L’Organisation Internationale du Travail (OIT) veut élaborer de nouvelles normes mondiales afin de lutter contre le phénomène du harcèlement au travail. Grâce à son Baromètre de la perception des discriminations dans l’emploi, elle souligne que la question du genre n’est pas vraiment pertinente en la matière. Par contre, l’origine ethnique et l’orientation sexuelle semblent être des critères ‘déclencheurs’ de situation dite de harcèlement professionnel. L’étude se base sur des données recueillis en France.

Près d’une personne sur quatre en France déclare avoir fait l’objet de propos ou de comportement sexistes, homophobes, racistes, liés à la religion, handiphobes ou encore liés à l’état de santé au travail. C’est l’un des résultats mis en avant dans le Baromètre de la perception des discriminations dans l’emploi réalisé par le Défenseur des droits et le bureau pour la France de l’Organisation internationale du Travail (OIT) dont la 11e édition vient d’être publiée.

L’enquête menée en 2016 par le Défenseur des droits est basée sur un échantillon représentatif de la population française. Elle montre que le phénomène de la dévalorisation au travail touche les femmes et les hommes de manière quasi-égale. Ainsi, 33 pour cent des hommes et 32 pour cent des femmes interrogé(e)s déclarent avoir eu l’impression d’être dévalorisés injustement au cours des 5 dernières années.
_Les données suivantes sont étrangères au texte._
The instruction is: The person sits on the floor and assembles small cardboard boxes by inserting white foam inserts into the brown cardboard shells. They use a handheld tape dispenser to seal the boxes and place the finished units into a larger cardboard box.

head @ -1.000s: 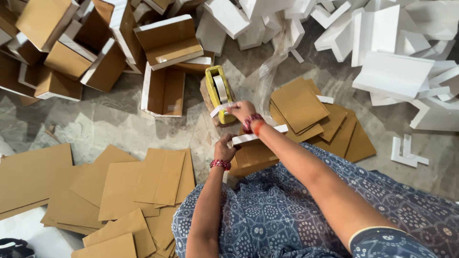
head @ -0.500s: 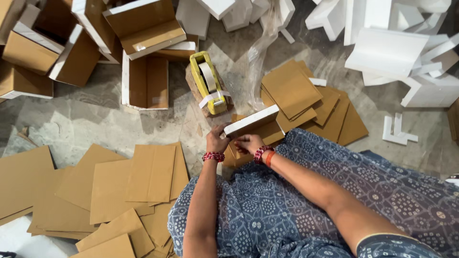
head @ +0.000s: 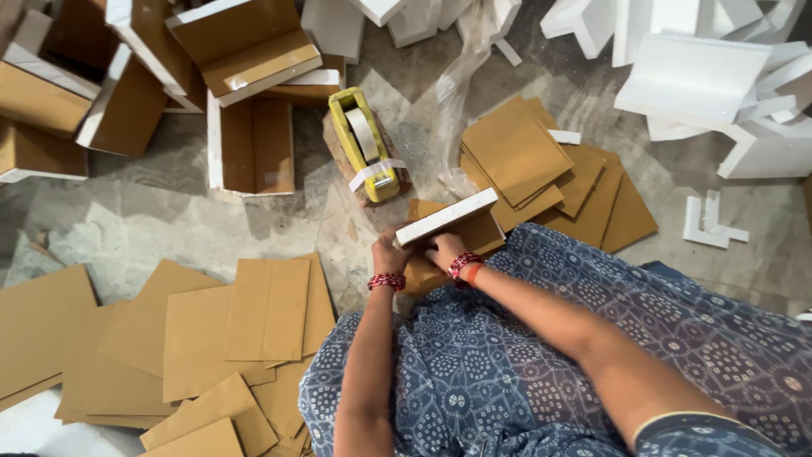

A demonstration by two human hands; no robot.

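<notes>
Flat brown cardboard sheets point(head: 211, 338) lie spread on the grey stone floor point(head: 152, 220) at the left. Further right, a yellow tape dispenser point(head: 365, 144) rests on a small brown block. Just below it, the left hand point(head: 391, 254) and right hand point(head: 445, 250) both close their grip on a brown cardboard box with a white foam slab on top point(head: 448, 224), held over the lap; the fingers seem curled round its near edge. White foam pieces point(head: 702, 76) sit far right.
</notes>
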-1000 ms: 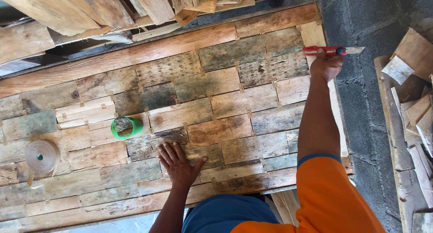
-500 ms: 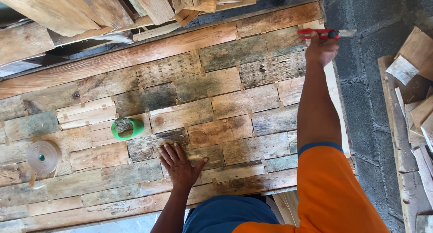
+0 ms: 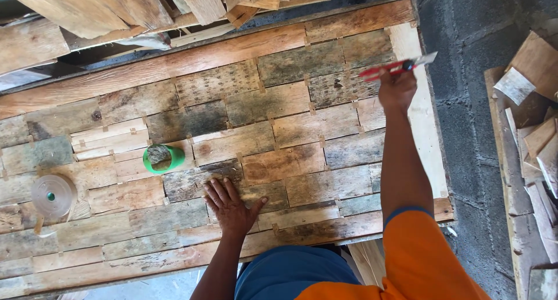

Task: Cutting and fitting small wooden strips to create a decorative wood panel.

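Observation:
A panel of weathered wooden slats (image 3: 279,131), laid like bricks, lies flat below me. My left hand (image 3: 231,206) rests palm down on its near part, fingers spread, holding nothing. My right hand (image 3: 396,88) reaches over the far right part of the panel and grips a red utility knife (image 3: 395,67), its metal blade end pointing right toward the pale plank along the panel's right edge. A green roll of tape (image 3: 164,158) with a small stone in its hole sits on the slats just left of my left hand.
A clear plastic round lid or spool (image 3: 51,196) lies on the panel's left end. Rough planks (image 3: 116,6) are stacked beyond the far edge. A grey block wall (image 3: 482,102) stands to the right, with wood offcuts (image 3: 532,102) piled beyond it.
My right hand with the red knife has drawn back a little toward me and to the left over the right end of the panel. The left hand stays planted.

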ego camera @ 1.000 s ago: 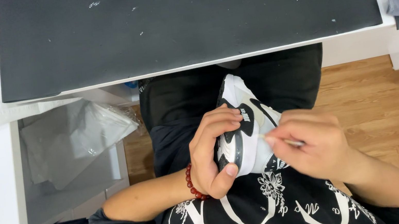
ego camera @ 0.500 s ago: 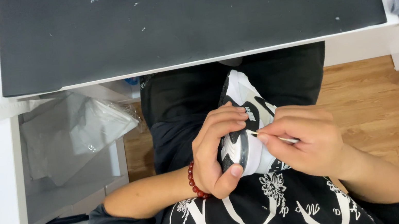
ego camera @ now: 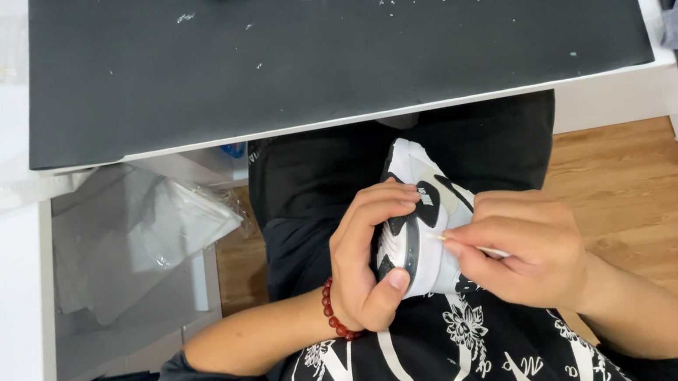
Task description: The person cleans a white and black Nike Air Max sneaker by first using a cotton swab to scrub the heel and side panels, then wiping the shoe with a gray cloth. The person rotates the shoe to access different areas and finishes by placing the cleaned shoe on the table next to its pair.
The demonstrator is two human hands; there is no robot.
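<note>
Gripping shoe [ego camera: 412,207] in left hand [ego camera: 367,266], right hand [ego camera: 525,253] pinching stick [ego camera: 475,246]; desk edge [ego camera: 347,121] above

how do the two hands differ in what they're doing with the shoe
The left hand wraps around the black-and-white shoe; the right hand pinches a thin stick against it. The left wrist wears a red bead bracelet; the right is bare. Both work over the lap.
</note>
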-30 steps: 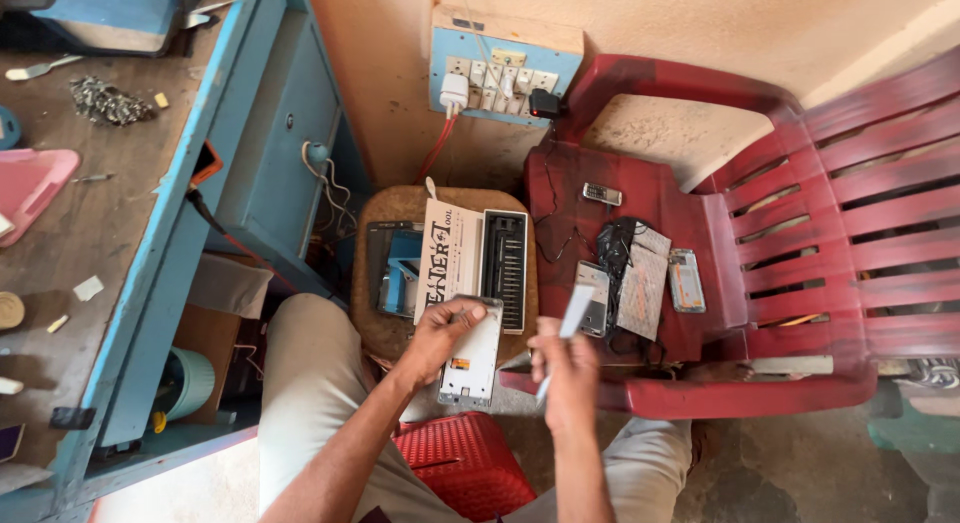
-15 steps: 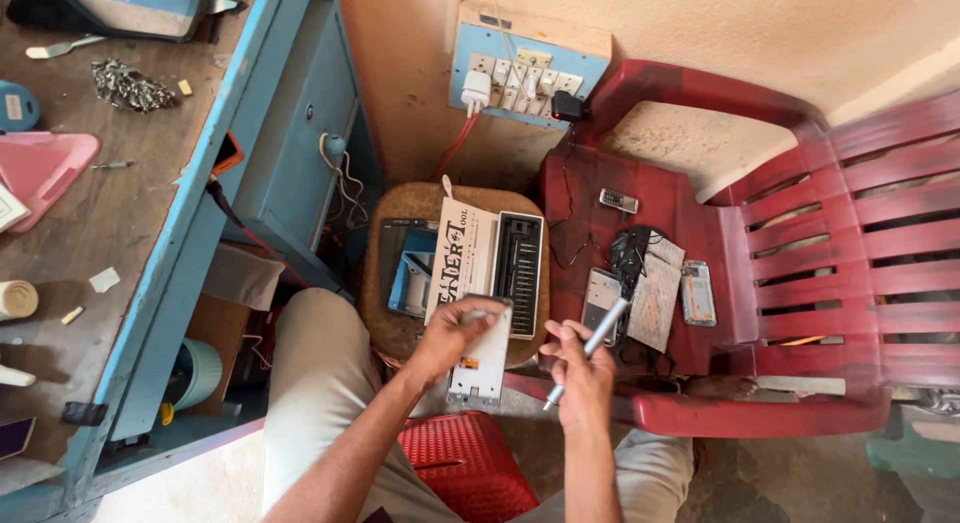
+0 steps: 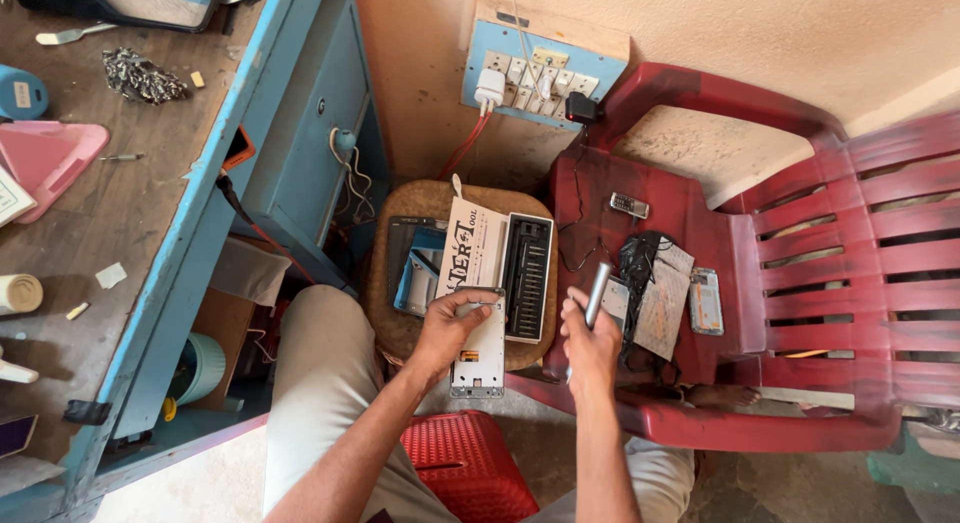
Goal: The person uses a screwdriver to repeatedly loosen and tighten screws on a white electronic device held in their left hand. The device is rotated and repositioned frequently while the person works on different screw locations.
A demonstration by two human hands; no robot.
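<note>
Nearest, a red plastic stool point(image 3: 465, 463) sits between the knees. Above it, the left hand point(image 3: 445, 333) pinches the top edge of a white phone frame point(image 3: 478, 345), fingers curled over it, on a round wooden stool point(image 3: 400, 328). The right hand point(image 3: 590, 345) has fingers wrapped around a silver screwdriver point(image 3: 596, 295). Beyond lies an open bit case point(image 3: 527, 275), then the red chair point(image 3: 800, 283) with small phones

We see a white phone frame point(image 3: 478, 351), back side up, lying at the near edge of the round wooden stool point(image 3: 400, 328), a slim silver screwdriver point(image 3: 596, 295) tilted upright just right of that stool
</note>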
Toutefois, une étude plus affinée montre que certains groupes sociaux sont plus particulièrement exposés aux propos et comportements stigmatisants. Ainsi, les femmes perçues comme non-blanches entre 18 et 44 ans sont 54 pour cent à déclarer avoir été l’objet de propos et de comportements stigmatisants ainsi que 43 pour cent des femmes en situation de handicap.

Si les hommes perçus comme blancs et âgés de 35 à 44 ans sont peu concernés (11 pour cent), 40 pour cent des hommes homosexuels ou bisexuels, ainsi que 40 pour cent des jeunes hommes perçus comme noirs ou arabes se rapprochent de la situation observés chez les femmes.
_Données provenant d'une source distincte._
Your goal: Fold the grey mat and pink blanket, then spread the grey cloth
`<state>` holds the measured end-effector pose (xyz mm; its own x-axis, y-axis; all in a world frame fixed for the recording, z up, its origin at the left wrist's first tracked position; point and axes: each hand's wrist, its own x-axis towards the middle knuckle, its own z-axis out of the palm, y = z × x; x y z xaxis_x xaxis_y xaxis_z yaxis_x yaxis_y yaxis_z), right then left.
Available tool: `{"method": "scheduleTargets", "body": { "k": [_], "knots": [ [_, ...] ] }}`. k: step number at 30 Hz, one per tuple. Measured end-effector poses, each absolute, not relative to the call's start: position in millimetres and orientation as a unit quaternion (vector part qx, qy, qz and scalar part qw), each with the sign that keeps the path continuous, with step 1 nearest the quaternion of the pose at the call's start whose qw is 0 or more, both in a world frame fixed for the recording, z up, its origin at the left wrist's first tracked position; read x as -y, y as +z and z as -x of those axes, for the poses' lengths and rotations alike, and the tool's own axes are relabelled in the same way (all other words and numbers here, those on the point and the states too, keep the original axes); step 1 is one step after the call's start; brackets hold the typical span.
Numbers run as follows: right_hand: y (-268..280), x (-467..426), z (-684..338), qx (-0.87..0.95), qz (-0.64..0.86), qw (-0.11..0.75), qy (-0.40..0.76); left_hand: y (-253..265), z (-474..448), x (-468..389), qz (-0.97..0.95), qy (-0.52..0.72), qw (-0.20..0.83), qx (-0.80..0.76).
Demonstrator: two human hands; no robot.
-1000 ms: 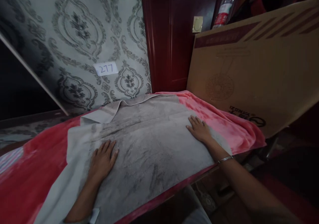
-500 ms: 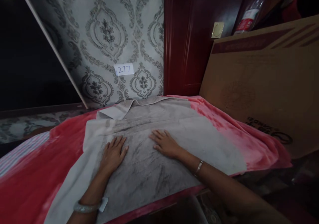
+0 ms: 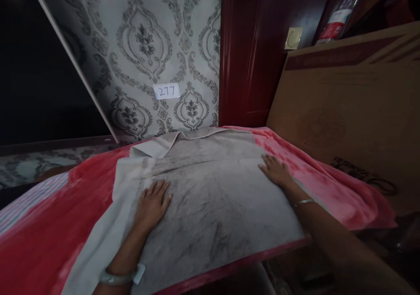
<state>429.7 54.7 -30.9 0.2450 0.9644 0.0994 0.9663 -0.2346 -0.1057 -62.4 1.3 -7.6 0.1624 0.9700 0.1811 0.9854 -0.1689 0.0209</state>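
A grey plush cloth [image 3: 210, 203] lies spread over a red and pink blanket [image 3: 95, 203]. Its far edge is partly folded over, showing a paler underside at the back left. My left hand [image 3: 152, 205] rests flat on the left part of the cloth, fingers spread. Farther right, my right hand [image 3: 274, 170] lies palm down near the cloth's right edge, its fingers apart. Neither hand grips anything. Faint creases and darker streaks run across the pile between the hands.
A large cardboard box [image 3: 341, 111] stands at the right, with a plastic bottle [image 3: 336, 24] behind its top edge. A dark screen [image 3: 46, 72] is at the left. Patterned wallpaper bears a paper label [image 3: 166, 91] reading 277. A striped cloth [image 3: 33, 199] shows at far left.
My right hand has slid rightward across the grey cloth, from its middle to near the right edge. My left hand stays in about the same place on the cloth.
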Motion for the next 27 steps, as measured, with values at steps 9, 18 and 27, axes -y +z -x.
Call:
{"method": "scheduleTargets", "body": {
  "k": [9,18,27],
  "knots": [
    [-53,-14,-463,0.583,0.804,0.104,-0.048,-6,57,4,0.761,-0.086,0.040,0.642],
    [-30,-3,-453,0.571,0.799,0.189,0.014,-9,57,11,0.753,-0.124,0.024,0.646],
    [-28,20,-426,0.492,0.807,0.321,0.057,-7,58,14,0.732,-0.187,0.059,0.653]
  ]
}}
L’étude met également en évidence que ces comportements se retrouvent aussi bien dans le secteur public (27 pour cent), le secteur privé (25 pour cent) et un peu moins chez les travailleurs indépendants (22 pour cent). «La plupart du temps, ces faits se produisent dans un contexte d’hostilité professionnelle incluant des expériences de discrimination et de dévalorisation au travail qui s’accumulent, conduisant au harcèlement discriminatoire».

L’excuse de l’humour

L’étude signale également que ces phénomènes sont souvent minimisés au travail, en particulier quand les auteurs de ces propos et comportements déclarent avoir voulu faire de l’humour.
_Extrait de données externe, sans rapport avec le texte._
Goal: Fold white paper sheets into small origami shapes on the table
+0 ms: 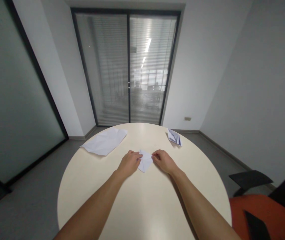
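Note:
A small white sheet of folded paper (pixel 146 161), kite-shaped with a crease down its middle, lies on the round table in front of me. My left hand (pixel 130 161) is at its left edge, fingers closed with the thumb and index finger on the paper. At the opposite corner, my right hand (pixel 163 160) pinches the paper's edge between thumb and fingertips. The fingertips partly cover both side corners, so the layers there are hidden.
The cream round table (pixel 142 206) carries a larger, wrinkled white sheet (pixel 106 141) at back left. A folded paper piece (pixel 174 137) with blue-violet edges sits near the back right rim. An orange chair (pixel 260 211) with black armrests stands close at right.

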Demonstrator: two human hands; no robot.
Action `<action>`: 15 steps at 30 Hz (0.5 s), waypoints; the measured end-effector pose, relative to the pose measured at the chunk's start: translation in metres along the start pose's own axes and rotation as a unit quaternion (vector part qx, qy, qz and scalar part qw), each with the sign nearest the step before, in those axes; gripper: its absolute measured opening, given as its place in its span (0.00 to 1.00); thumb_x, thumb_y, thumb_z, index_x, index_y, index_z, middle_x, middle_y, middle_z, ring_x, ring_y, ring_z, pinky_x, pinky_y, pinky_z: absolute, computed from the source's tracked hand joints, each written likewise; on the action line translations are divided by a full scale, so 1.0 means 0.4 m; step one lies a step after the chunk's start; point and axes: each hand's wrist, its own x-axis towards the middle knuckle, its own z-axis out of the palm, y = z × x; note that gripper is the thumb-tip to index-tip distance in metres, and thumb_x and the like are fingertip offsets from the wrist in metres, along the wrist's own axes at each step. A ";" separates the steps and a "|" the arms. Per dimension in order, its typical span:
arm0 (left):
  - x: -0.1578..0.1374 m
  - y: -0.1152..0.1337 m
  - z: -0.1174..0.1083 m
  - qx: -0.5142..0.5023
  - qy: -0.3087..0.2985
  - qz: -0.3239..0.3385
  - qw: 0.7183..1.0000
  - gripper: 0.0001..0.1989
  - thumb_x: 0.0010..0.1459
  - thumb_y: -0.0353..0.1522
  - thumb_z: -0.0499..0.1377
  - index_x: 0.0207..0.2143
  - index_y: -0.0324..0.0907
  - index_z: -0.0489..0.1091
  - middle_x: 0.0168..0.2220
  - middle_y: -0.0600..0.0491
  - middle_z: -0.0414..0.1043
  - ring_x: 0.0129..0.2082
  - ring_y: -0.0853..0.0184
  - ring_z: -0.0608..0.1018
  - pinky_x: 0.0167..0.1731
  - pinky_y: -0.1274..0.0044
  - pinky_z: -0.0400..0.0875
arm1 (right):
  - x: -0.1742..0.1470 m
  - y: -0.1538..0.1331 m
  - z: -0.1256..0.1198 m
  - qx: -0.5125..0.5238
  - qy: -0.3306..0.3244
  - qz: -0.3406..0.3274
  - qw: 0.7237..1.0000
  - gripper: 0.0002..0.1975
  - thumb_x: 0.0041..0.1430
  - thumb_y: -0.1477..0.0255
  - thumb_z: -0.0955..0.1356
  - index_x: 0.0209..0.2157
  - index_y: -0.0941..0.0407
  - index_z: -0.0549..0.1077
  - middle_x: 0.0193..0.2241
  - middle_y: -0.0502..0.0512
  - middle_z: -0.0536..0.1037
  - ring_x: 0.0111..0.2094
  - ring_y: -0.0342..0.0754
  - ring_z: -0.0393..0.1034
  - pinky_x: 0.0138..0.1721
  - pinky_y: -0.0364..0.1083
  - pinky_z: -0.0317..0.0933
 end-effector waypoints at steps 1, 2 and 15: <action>0.000 0.000 0.001 -0.004 -0.001 -0.002 1.000 0.17 0.65 0.32 0.54 0.53 0.47 0.75 0.57 0.51 0.74 0.51 0.59 0.71 0.55 0.68 0.67 | 0.000 -0.003 0.001 0.012 0.001 0.008 1.000 0.11 0.62 0.67 0.65 0.37 0.57 0.78 0.34 0.58 0.80 0.35 0.50 0.73 0.37 0.45 0.63; 0.000 -0.001 0.002 -0.006 -0.002 -0.003 1.000 0.17 0.65 0.32 0.54 0.53 0.47 0.75 0.57 0.51 0.73 0.52 0.59 0.71 0.55 0.68 0.67 | 0.000 -0.005 0.002 0.027 0.002 0.012 1.000 0.12 0.63 0.67 0.65 0.39 0.57 0.78 0.33 0.57 0.80 0.33 0.49 0.72 0.36 0.45 0.62; 0.004 0.001 -0.004 -0.042 -0.012 -0.004 0.999 0.20 0.70 0.40 0.46 0.46 0.46 0.77 0.52 0.50 0.76 0.49 0.59 0.72 0.53 0.69 0.66 | -0.007 -0.003 -0.002 0.104 -0.042 -0.083 0.990 0.25 0.53 0.82 0.62 0.50 0.54 0.78 0.46 0.57 0.80 0.46 0.51 0.72 0.52 0.50 0.64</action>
Les résultats du Baromètre permettent également d’établir des liens entre les phénomènes de harcèlement et la discrimination. Cela permettrait notamment aux victimes de saisir la justice et le Défenseur des droits. D’où également la nécessité, pour les auteurs, d’intégrer les propos et comportements sexistes, racistes, homophobes, liés à la religion, handiphobes ou liés à l’état de santé à une démarche de prévention globale.

“L’OIT a entamé un processus qui vise à aboutir à de nouvelles normes mondiales … afin d’aider les gouvernements à mieux lutter contre la violence et le harcèlement au travail.» Cyril Cosme, directeur du bureau de pays de l’OIT pour la France : «Les situations décrites dans notre Baromètre concernent la France mais elles ne sont pas spécifiques à un seul pays. C’est pourquoi l’OIT a entamé un processus qui vise à aboutir à de nouvelles normes mondiales, sous la forme d’une convention contraignante et d’une recommandation, afin d’aider les gouvernements à mieux lutter contre la violence et le harcèlement au travail».